Roman Cheplyaka

JSON validation combinators

April 20, 2014

At Signal Vine we have a JSON-based language for describing text messaging campaigns. We may design a better surface syntax for this language in the future, but the current one gets the job done and there are certain existing systems that depend on it.

Anyway, the problem with this language is that it is too easy to make mistakes — including errors in JSON syntax, structural errors (plugging an array where an object is expected), or name errors (making a typo in a field name).

So the first thing I did was write a validator for our JSON format.

There are several projects of «JSON schemas» around, but there were many reasons against using them.

  1. I don’t know about the quality of the tools that support such schemas (i.e. the quality of error messages they generate), and the expressivity of the schemas themselves (whether they’d let us to express the structure of our JSON structure and the constraints we’d like to enforce). So, though it may seem that using an existing solution is «free», it is not — I’d have to spend time learning and evaluating these existing solutions.

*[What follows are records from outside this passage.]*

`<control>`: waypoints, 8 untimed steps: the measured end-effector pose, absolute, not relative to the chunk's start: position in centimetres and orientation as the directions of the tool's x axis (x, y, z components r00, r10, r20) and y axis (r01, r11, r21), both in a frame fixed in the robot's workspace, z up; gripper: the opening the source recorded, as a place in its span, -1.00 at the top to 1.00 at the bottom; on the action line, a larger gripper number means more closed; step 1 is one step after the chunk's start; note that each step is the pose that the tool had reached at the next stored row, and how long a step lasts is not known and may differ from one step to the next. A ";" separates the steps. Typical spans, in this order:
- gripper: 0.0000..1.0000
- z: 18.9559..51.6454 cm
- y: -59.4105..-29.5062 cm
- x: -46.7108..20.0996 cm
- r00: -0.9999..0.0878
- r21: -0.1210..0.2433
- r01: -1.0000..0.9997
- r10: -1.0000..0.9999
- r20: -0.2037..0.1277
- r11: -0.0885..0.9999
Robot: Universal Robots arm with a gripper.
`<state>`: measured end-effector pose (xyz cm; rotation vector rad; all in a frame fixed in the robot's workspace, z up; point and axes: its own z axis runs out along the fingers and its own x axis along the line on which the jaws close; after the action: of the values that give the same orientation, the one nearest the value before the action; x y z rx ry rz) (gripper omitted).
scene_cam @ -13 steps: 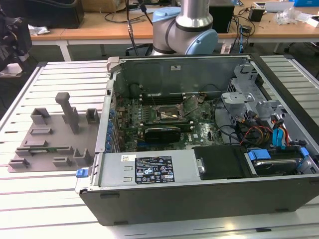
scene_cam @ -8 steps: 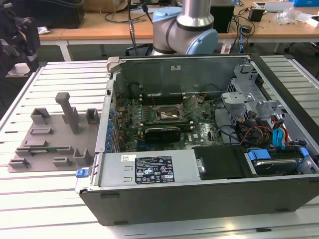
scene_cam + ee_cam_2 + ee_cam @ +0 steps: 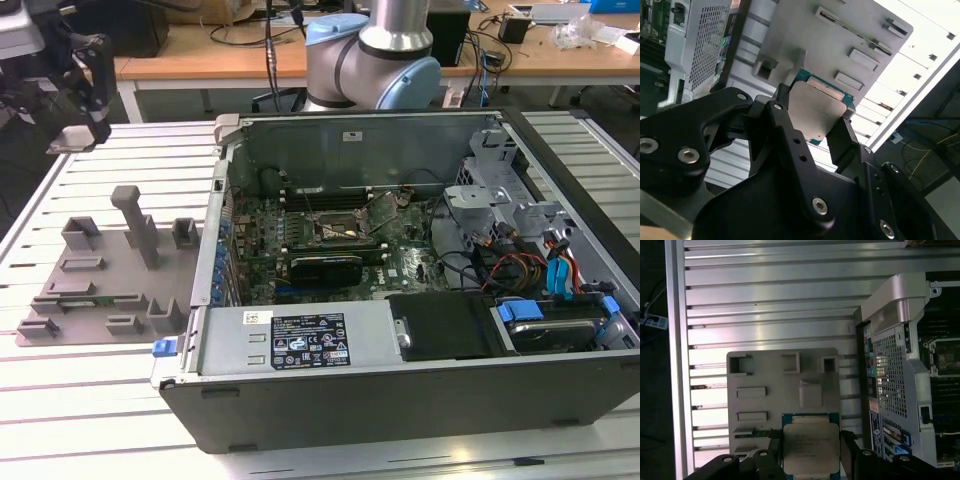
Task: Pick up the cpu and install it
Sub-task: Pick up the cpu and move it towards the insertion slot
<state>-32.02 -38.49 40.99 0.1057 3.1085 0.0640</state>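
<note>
Pick-up looks done: the gripper (image 3: 814, 116) has its jaws clamped on the cpu (image 3: 811, 447), held above the tray (image 3: 765, 375). Installing likely calls for squaring it to the socket (image 3: 335, 232), well apart.

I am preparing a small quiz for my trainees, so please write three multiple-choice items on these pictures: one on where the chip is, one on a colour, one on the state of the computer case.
1. Where is the chip?
A) lying on the floor
B) held in the gripper, outside the computer case
C) on a wooden desk

2. What colour is the chip's top?
A) red
B) black
C) silvery grey

3. How is the computer case?
A) open, lying on its side
B) closed, standing upright
C) wrapped in foil

Answers:
1 B, the black fingers flank the chip in both wrist views.
2 C, its metal top shines pale grey.
3 A, the board inside shows from above.
</note>
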 end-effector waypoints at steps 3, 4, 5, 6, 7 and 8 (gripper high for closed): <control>-0.09 41.0 -38.5 -30.2 -0.997 0.042 0.067 0.069 -0.029 0.997; -0.09 41.0 -38.5 -29.6 -0.997 0.042 0.067 0.069 -0.029 0.997; -0.09 41.0 -38.5 -29.3 -0.997 0.042 0.068 0.069 -0.029 0.997; -0.09 41.0 -38.5 -29.0 -0.997 0.042 0.067 0.069 -0.029 0.997; -0.09 41.0 -38.5 -28.4 -0.997 0.042 0.068 0.069 -0.029 0.997; -0.09 41.0 -38.5 -27.8 -0.997 0.042 0.068 0.069 -0.029 0.997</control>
<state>-27.84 -38.49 41.00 0.1063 3.1087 0.0639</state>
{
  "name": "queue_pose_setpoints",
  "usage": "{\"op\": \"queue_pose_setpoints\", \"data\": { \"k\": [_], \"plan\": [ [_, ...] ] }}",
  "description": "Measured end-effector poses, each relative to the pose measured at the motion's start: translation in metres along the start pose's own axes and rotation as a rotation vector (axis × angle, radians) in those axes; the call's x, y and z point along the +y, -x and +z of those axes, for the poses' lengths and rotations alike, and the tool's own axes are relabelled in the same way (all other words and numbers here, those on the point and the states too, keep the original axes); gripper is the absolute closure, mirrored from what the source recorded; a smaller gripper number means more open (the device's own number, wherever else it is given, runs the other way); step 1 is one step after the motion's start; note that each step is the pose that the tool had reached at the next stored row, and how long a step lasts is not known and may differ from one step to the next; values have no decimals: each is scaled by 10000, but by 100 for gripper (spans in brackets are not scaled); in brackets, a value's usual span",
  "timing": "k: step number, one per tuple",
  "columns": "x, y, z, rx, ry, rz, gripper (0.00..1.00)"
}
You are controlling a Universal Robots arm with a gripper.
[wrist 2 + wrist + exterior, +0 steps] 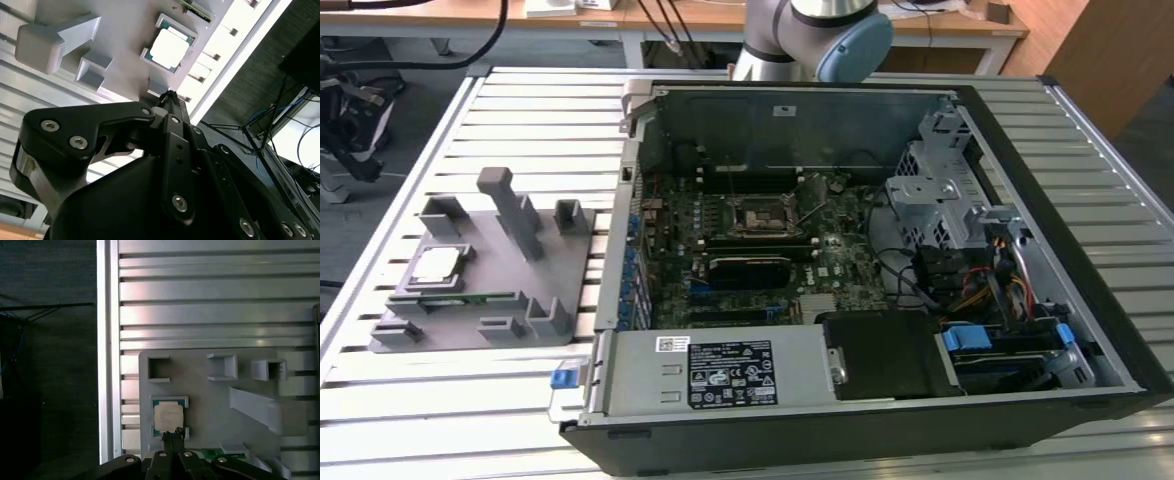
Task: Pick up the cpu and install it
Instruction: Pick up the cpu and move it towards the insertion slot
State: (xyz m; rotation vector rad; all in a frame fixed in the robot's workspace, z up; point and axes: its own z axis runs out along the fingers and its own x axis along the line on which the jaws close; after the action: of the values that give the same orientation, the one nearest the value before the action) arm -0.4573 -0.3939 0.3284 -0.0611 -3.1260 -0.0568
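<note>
The cpu (436, 265) is a small flat square with a bright silver lid and a thin green rim. It lies flat in a framed recess of a grey holder plate (494, 262), near the plate's edge on the exterior view's left. The plate rests on the slatted metal table (454, 400) beside the open computer case (1101, 330). In both wrist views the gripper (173, 432) is above the cpu (167, 416), not touching it, its fingers pressed together with nothing between them.
</note>
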Motion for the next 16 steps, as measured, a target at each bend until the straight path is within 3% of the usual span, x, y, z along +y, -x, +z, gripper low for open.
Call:
{"op": "queue_pose_setpoints", "data": {
  "k": [3, 5, 7, 10, 11, 14, 16],
  "plan": [
    [-11, 0, 37, 7, 16, -2, 84],
    [-16, 0, 59, 18, 19, 0, 71],
    [-20, 1, 81, 41, 34, -1, 71],
    [-30, 1, 118, 76, 62, 1, 53],
    [-33, 1, 133, 94, 61, 2, 53],
    [-45, 2, 178, 114, 64, 2, 36],
    [-48, 2, 202, 134, 74, 4, 30]
  ]
}}
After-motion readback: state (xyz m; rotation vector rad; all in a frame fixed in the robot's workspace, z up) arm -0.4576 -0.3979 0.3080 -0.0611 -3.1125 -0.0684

  2. I remember that we went through this in our team at Barclays, and eventually decided to create a custom JSON schema language, although I was not involved in the evaluation process, so can’t share the details.

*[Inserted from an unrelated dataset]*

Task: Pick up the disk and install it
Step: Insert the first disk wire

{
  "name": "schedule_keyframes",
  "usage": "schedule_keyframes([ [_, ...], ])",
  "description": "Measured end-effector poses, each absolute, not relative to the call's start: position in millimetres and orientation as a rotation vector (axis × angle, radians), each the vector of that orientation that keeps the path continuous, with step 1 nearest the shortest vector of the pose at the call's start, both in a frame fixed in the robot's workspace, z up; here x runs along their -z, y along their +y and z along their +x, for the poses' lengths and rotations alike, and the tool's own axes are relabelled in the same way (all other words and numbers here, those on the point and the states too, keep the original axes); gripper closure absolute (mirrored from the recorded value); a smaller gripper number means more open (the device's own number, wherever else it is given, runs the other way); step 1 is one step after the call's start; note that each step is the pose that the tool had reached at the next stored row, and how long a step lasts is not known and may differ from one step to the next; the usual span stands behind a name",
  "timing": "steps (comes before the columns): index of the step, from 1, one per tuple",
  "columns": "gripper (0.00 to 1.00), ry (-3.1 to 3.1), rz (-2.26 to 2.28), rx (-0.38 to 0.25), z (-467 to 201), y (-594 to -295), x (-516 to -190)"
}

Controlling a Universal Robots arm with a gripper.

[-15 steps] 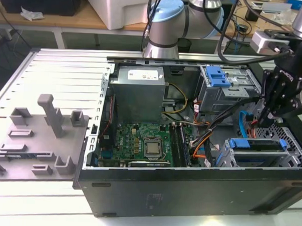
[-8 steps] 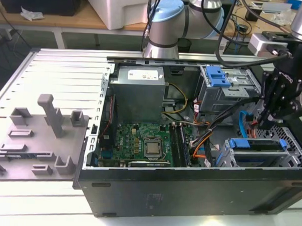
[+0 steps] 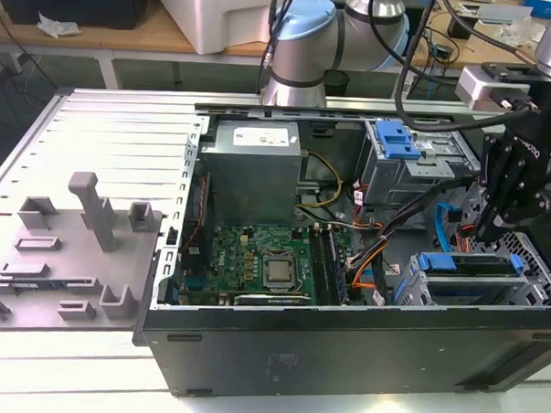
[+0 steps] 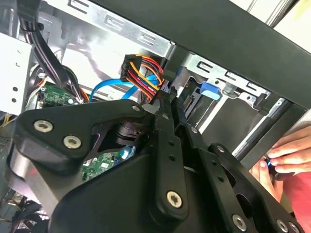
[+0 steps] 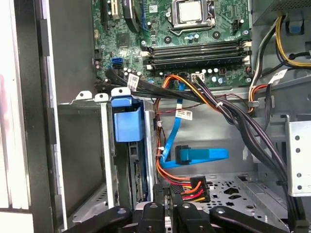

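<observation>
Now | end effector (image 3: 491,236) closed together, empty | above disk (image 3: 465,264) in drive cage (image 3: 540,273) | cables (image 5: 188,186) close beside

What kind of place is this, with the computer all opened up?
Probably a robotics lab or workshop. An open computer case lies on a slatted metal table, a robot arm rises just beyond it, and cluttered workbenches run along the back.

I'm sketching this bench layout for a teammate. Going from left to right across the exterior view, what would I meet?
grey fixture tray with upright holders → power supply box → blue-handled drive cage → hand, hanging above the case's right end.
</observation>
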State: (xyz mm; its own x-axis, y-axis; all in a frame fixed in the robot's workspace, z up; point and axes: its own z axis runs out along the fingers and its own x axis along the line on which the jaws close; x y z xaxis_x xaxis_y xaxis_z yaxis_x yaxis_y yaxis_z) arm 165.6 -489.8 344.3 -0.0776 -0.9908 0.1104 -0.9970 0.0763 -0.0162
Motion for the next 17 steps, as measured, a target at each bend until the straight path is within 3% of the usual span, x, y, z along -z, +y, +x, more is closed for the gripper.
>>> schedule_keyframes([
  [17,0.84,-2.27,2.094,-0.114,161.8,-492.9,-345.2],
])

  3. I was almost certain that no existing «generic JSON schema» solution can provide the power of a custom one. For instance, some of the JSON strings contain expressions in another in-house mini-language. Ideally, I’d like to parse those expressions while I am parsing the enclosing JSON structure, and give locations of possible errors as they appear in the JSON file.

  4. I’d need a parser for the language anyway. Maintaining a schema separately from the parser would mean one more thing to keep in sync and worry about.

I couldn’t use an existing JSON parsing library either. Of course, aeson was out of question, being notorious for its poor error messages (since it’s based on attoparsec and optimized for speed). json, though, is based on parsec, so its error messages are better.

But there is a deeper reason why a JSON parsing library is inadequate for validation. All of the existing JSON libraries first parse into a generic JSON structure, and only then do they try to recognize the specific format and convert to a value of the target Haskell type.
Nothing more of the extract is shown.